_REQUIRED WORK_: Each line of the data has to be retyped exactly as it is.

_STORED DATA_:
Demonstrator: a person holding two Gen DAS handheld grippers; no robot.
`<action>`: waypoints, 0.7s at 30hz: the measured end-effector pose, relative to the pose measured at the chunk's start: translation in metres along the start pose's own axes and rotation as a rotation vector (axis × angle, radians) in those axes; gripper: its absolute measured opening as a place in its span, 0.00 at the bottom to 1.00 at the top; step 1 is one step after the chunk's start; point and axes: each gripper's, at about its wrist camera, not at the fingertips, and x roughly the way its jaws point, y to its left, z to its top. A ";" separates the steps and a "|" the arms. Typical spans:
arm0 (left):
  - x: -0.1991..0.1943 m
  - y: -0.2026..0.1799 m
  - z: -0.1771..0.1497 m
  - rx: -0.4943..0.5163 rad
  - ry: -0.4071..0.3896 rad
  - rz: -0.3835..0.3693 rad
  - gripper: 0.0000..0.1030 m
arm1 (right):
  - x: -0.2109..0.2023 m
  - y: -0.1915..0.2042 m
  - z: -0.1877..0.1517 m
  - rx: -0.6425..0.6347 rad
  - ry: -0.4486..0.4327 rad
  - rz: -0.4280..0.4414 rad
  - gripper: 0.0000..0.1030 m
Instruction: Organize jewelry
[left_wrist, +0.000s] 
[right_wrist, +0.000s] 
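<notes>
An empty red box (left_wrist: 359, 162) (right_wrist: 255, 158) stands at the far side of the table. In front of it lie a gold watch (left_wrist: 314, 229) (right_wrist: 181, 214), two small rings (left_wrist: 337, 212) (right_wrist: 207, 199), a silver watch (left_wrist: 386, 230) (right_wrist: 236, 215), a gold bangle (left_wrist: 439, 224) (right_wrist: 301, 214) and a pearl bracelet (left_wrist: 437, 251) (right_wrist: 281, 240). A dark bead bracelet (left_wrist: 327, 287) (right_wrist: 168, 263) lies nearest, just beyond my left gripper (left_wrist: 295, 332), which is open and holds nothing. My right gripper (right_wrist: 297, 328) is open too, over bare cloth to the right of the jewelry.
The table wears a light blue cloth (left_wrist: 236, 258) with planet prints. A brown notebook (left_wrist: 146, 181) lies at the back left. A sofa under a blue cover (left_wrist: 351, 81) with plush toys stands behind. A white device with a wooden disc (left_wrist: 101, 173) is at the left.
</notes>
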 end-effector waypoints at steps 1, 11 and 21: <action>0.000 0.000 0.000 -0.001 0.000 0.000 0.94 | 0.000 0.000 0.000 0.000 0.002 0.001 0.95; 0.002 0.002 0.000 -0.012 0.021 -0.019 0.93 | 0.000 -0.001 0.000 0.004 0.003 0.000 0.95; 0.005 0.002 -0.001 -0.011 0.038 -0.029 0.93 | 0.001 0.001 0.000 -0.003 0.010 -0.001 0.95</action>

_TASK SOLUTION_:
Demonstrator: a person holding two Gen DAS handheld grippers; no robot.
`<action>`: waypoints, 0.7s at 30hz: the measured end-effector pose, relative to the pose measured at the chunk's start: translation in metres along the start pose's own axes and rotation as a rotation vector (axis × angle, radians) in those axes; gripper: its absolute measured opening as a place in its span, 0.00 at the bottom to 1.00 at the top; step 1 is one step after the chunk's start; point and axes: each gripper's, at about its wrist camera, not at the fingertips, and x roughly the way its jaws point, y to its left, z to its top. A ";" separates the steps and a "|" the arms. Typical spans:
arm0 (left):
  - x: -0.1991..0.1943 m
  - y: -0.2026..0.1799 m
  - z: -0.1771..0.1497 m
  - rx: -0.4943..0.5163 rad
  - ry: -0.4071..0.3896 rad
  - rz: -0.3835..0.3693 rad
  - gripper: 0.0000..0.1030 m
arm1 (right):
  - x: -0.2109..0.2023 m
  - y: -0.1915..0.2042 m
  - z: -0.1877..0.1517 m
  - rx: -0.6425..0.6347 rad
  - ry: -0.4486..0.4327 rad
  - rz: -0.4280..0.4414 rad
  - gripper: 0.0000..0.1030 m
Instruction: Organize jewelry
[left_wrist, +0.000s] 
[right_wrist, +0.000s] 
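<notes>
An empty red box (left_wrist: 359, 162) (right_wrist: 255, 158) stands at the far side of the table. In front of it lie a gold watch (left_wrist: 314, 229) (right_wrist: 181, 214), two small rings (left_wrist: 337, 212) (right_wrist: 207, 199), a silver watch (left_wrist: 386, 230) (right_wrist: 236, 215), a gold bangle (left_wrist: 439, 224) (right_wrist: 301, 214) and a pearl bracelet (left_wrist: 437, 251) (right_wrist: 281, 240). A dark bead bracelet (left_wrist: 327, 287) (right_wrist: 168, 263) lies nearest, just beyond my left gripper (left_wrist: 295, 332), which is open and holds nothing. My right gripper (right_wrist: 297, 328) is open too, over bare cloth to the right of the jewelry.
The table wears a light blue cloth (left_wrist: 236, 258) with planet prints. A brown notebook (left_wrist: 146, 181) lies at the back left. A sofa under a blue cover (left_wrist: 351, 81) with plush toys stands behind. A white device with a wooden disc (left_wrist: 101, 173) is at the left.
</notes>
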 end-effector waypoints at steps 1, 11 and 21: <action>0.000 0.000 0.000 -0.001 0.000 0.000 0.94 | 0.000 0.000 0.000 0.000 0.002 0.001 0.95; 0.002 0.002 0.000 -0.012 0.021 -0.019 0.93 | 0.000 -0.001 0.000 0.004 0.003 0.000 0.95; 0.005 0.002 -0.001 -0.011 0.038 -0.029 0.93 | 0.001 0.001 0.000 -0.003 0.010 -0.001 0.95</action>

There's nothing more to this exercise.